Soak the lentils in plenty of cold water overnight. The next day, rinse and drain well. Place in a large pot and cover with cold water. Bring to a hard boil for 5-10 minutes, skimming if needed. Reduce the heat and simmer, stirring occasionally, until lentils are very soft but still hold their shape, about 40 minutes to 1 hour. If needed, top the pot up with water. Drain and set aside.

Preheat the oven to 325°F.

In a dry pan, lightly toast the cloves, star anise, coriander, cumin, cayenne, fennel, garam masala, and cardamom, stirring constantly until fragrant, about 30 – 45 seconds. Remove from heat and grind in a spice grinder or crush with a mortar and pestle and set aside.

In a oven safe heavy bottom pot, heat the butter and oil over medium heat. Add the onion and cook until soft, 5-8 minutes. Add the ginger and garlic and cook, stirring, for 1-2 minutes. Stir in the spices, cinnamon stick, and bay leaf.

Stir in the tomato paste and add up to 1 cup of water to bring the whole thing to a thick, soup-like consistency. Add the lentils back in, adding a bit of water, if needed.

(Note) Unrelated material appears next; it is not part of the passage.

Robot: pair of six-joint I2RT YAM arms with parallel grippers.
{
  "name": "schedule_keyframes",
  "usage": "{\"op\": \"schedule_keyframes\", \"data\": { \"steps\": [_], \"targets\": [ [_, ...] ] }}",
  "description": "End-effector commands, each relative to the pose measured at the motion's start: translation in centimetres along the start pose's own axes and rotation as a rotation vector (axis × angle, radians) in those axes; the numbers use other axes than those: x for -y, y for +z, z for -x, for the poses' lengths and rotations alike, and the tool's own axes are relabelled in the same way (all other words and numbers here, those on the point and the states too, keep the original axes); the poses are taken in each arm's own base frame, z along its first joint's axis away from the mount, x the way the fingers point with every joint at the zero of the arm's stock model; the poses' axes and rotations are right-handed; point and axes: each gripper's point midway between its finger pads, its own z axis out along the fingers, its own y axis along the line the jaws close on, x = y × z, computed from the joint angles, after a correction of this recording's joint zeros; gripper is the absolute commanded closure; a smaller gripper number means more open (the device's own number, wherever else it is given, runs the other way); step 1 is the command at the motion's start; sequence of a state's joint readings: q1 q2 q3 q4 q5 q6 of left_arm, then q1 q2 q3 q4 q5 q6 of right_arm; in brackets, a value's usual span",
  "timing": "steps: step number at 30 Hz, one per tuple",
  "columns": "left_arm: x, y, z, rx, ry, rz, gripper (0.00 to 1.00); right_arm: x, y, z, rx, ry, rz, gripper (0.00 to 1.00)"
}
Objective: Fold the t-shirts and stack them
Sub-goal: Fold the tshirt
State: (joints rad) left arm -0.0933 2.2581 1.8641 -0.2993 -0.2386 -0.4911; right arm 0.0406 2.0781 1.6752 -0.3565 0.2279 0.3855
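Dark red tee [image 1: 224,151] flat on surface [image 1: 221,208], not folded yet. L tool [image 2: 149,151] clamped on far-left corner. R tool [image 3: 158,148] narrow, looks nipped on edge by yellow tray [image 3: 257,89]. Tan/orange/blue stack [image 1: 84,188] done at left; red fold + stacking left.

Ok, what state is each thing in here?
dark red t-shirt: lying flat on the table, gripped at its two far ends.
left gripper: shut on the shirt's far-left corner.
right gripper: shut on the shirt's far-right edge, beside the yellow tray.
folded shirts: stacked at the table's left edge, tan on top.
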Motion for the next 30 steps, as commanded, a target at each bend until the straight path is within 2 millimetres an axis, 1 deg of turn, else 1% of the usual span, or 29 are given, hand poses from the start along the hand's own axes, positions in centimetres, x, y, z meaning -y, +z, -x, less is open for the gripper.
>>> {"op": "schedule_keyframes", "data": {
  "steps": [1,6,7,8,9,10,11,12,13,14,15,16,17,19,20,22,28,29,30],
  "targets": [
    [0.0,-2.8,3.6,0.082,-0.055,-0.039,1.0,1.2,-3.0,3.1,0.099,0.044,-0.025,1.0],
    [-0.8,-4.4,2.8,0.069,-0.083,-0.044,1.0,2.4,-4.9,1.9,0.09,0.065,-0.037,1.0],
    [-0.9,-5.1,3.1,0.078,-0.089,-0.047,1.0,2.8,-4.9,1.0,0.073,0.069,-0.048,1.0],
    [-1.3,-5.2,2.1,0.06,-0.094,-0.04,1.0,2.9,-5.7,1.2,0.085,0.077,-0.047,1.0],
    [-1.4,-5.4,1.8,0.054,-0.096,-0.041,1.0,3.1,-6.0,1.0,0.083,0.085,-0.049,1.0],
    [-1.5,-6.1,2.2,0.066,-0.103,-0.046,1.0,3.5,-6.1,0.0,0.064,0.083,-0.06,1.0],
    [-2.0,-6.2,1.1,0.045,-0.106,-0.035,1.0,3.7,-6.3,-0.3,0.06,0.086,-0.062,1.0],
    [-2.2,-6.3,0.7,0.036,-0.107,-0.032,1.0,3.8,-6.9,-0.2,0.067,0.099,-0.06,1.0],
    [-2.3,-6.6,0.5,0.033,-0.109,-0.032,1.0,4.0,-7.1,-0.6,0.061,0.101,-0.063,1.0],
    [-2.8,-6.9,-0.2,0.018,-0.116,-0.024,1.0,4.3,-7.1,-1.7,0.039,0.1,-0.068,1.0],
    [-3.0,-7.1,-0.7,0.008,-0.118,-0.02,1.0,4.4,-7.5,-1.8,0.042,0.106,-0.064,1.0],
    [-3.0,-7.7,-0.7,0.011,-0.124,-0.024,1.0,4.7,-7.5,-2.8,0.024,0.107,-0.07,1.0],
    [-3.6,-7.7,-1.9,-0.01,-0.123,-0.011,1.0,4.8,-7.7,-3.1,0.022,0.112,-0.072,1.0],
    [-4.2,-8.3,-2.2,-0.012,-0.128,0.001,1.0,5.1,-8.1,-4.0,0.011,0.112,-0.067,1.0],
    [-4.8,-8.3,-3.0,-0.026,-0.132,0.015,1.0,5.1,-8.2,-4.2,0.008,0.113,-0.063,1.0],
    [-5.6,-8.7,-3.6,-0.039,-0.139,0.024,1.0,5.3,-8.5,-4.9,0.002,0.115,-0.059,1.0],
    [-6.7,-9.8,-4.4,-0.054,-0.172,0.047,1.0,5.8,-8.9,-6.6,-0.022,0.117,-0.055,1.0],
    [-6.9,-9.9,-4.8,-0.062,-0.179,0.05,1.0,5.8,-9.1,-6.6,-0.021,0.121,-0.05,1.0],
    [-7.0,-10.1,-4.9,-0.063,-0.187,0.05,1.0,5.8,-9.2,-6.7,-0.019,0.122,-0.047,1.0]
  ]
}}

Tightly cover with foil or an oven safe lid and cook for 3-4 hours checking every 30 minutes or so, adding water if needed to maintain a soup like texture. If you’re committed and want to cook your dal for 24 hours, turn the oven to 200°F overnight and then up the temperature to 300°F when you get up in the morning. Give it a good stir and let it cook, at 300°F until you hit 24 hours.

Remove from the oven and stir in the cream and butter. Taste and season with salt. Enjoy with rice or naan!

Garlic Naan Bread Recipe via Indian Simmer
makes 4 naan breads

  • 1/4 cup milk
  • 1/4 cup yogurt
  • 1 cup all purpose flour
  • 1/4 + 1/8 tsp baking powder
  • 1/4 tsp baking soda
  • 1/4 teaspoon sugar
  • 1/8 tsp salt
  • melted garlic butter* and chopped cilantro, to serve

In a small bowl, whisk together the milk and yogurt. Set aside.

Mix the dry ingredients together in a bowl or on a clean work surface. Make a well and slowly add in the milk-yogurt mix bit by bit, combining with the flour. Knead into a soft dough. Gather into ball and cover 2 hours.

Lightly dust your work surface with flour. Divide the dough into 4 equal pieces and use a rolling pin to flatten and stretch out. Heat up a heavy bottomed cast iron skillet (with a lid) over high heat. Brush one side of the naan with water and place in the skillet, water side down. Cover and cook for 30 seconds or until you see it start to bubble and rise. Use a pair of tongs and take it off the pan and cook the uncooked side over direct flames until it starts to char. Alternatively, flip and cook the pan until it starts to brown. Brush with a bit of melted butter and sprinkle on chopped cilantro. Repeat with the remaining 3 pieces.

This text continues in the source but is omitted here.